Cross-account Kinesis access with an AssumeRole policy

In AWS you can set up cross-account access, so the computing in one account can access AWS services in another account. One way to grant access, described in Tutorial: Configure S3 access with an instance profile, is to grant an account direct access to services in another account. Another way to grant access to other services is to allow an account to assume a role in another account.

Consider AWS Account A with account id <deployment-acct-id> and AWS Account B with account number <kinesis-owner-acct-id>. Account A is used when deploying your Databricks workspace: EC2 services are managed by this account. Kinesis is managed by Account B.

This article provides the steps to configure Account A to use the AWS AssumeRole action to access Kinesis in Account B as a role in Account B. To enable this access you perform configuration in Account A and Account B in the Databricks admin settings, when you configure a Databricks cluster, and when you run a notebook that accesses Kinesis.

Requirements

AWS administrator access to IAM roles and policies in the AWS account of the Databricks deployment and the AWS account of the Kinesis service.

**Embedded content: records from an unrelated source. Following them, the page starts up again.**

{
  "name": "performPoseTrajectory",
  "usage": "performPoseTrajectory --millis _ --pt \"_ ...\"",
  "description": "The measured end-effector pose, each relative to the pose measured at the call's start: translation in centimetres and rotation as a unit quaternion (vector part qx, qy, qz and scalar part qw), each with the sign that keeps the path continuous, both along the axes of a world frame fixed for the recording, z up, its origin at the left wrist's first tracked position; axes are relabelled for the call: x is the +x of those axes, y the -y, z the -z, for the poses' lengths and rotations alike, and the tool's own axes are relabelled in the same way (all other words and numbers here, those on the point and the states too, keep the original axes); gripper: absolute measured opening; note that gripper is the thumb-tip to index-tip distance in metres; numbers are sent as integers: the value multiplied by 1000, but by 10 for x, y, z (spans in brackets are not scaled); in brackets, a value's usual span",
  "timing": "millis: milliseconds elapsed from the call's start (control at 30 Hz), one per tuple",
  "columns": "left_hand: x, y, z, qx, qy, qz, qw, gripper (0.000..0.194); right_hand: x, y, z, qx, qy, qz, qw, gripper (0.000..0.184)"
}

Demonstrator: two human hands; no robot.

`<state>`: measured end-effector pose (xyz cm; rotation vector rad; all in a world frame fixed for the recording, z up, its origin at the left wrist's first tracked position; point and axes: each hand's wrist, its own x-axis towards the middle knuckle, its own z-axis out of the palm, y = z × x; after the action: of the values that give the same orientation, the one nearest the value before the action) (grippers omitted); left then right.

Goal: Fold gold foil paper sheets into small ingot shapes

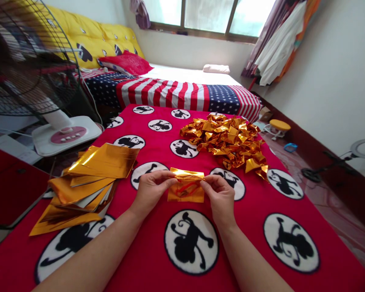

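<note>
1. Left hand (150,188): thumb and index finger pinching the left end of the raised fold on the gold foil sheet (186,195). Other fingers curled in.
2. Right hand (221,195): same grip on the right end of that fold, thumb nearest the camera.
3. Foil sheet: between the hands, above the middle of the red cloth (134,259). Far part folded into a narrow band, near part flat with reddish marks. Can't tell if its near edge touches the cloth.
4. Loose stack (109,160) of flat gold sheets: on the cloth, left of the left hand, fanned out, some pale undersides showing. Well apart from the held sheet.
5. Heap (228,138) of folded gold pieces: far right part of the cloth, beyond the right hand. Shiny, crumpled-looking, overlapping; individual shapes hard to read.
6. Cloth has white circles with black cartoon figures. One full circle sits just nearer than the held sheet.
7. Fan (67,134): left side, white base with pink control panel, beyond the stack.
8. Behind: bed (170,93) with stars-and-stripes cover, red pillow (127,63) on its left part.
9. Right side, on the floor: yellow-topped stool (280,124).
</note>
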<state>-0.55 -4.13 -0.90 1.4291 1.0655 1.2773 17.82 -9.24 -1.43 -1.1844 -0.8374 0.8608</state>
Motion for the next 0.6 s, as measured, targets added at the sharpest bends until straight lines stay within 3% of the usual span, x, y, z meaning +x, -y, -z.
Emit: performPoseTrajectory --millis 433,600 --pt "-1 -1 1 -15 15 14 1000 24 2 -1 3 7 33 1 999 13" --pt "-3 -1 -1 -1 -15 -3 1000 19 1 0 2 7 36 1 999 13"
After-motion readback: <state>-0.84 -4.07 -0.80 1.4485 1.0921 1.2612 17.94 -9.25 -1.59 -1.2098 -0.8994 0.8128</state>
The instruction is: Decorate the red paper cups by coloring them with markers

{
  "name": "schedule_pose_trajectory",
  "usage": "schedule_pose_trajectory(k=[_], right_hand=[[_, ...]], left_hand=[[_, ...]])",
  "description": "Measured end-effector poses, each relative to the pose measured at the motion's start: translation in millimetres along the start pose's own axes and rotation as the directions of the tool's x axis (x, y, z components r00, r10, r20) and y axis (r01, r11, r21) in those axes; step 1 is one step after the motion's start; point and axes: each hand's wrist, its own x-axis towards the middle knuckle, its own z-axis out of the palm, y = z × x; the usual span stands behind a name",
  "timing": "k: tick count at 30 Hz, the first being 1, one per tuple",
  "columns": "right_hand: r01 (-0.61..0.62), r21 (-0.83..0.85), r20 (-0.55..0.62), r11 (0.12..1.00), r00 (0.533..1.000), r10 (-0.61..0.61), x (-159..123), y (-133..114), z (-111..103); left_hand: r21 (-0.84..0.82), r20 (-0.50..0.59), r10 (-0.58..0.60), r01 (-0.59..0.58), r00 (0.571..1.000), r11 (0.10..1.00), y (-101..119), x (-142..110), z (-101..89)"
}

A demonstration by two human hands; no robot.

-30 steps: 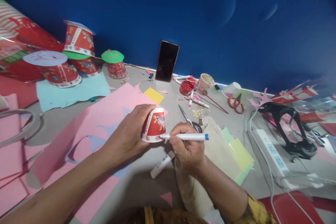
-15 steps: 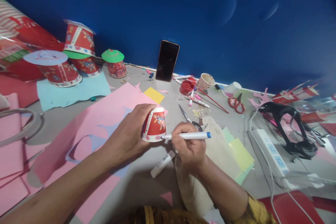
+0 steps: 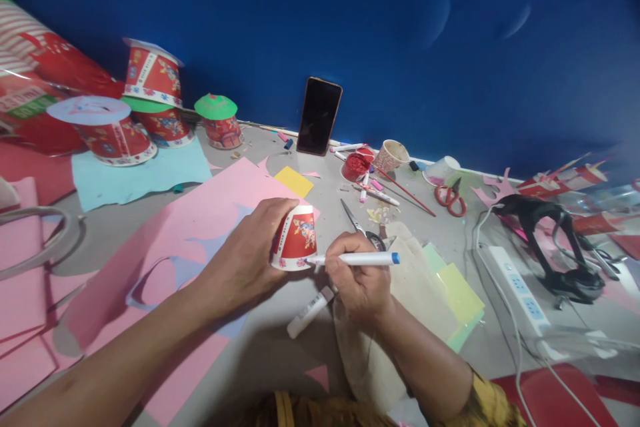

Step 1: Set up cross-account role in Kinesis account

  1. In your Kinesis AWS Account, go to the IAM service and click the Roles tab.

  2. Click Create role. In the Select type of trusted entity panel, click Another AWS Account. Paste in the Account ID for your Databricks AWS account, <deployment-acct-id>. Optionally, you can specify an External ID but it is not required.

  3. Click Next: permissions and give this role permission to access Kinesis. You can provide your own JSON or use the AmazonKinesisFullAccess policy.

  4. Click Next: Review and give the role a name, for example KinesisCrossAccountRole.

  5. Click Create role. The list of roles displays.

  6. In the Roles list, click KinesisCrossAccountRole and verify the trusted account contains a JSON policy like:

    {
      "Version": "2012-10-17",
      "Statement": [
        {
          "Effect": "Allow",
          "Principal": {
            "AWS": [
              "arn:aws:iam::<deployment-acct-id>:root"
            ],
            "Service": "ec2.amazonaws.com"
          },
          "Action": "sts:AssumeRole"
        }
      ]
    }
    
  7. Copy the role ARN, for example: arn:aws:iam::<kinesis-owner-acct-id>:role/KinesisCrossAccountRole.

Step 2: Set up Assume Role in Databricks deployment account

  1. In your Databricks deployment AWS account, go to the IAM service and click the Roles tab.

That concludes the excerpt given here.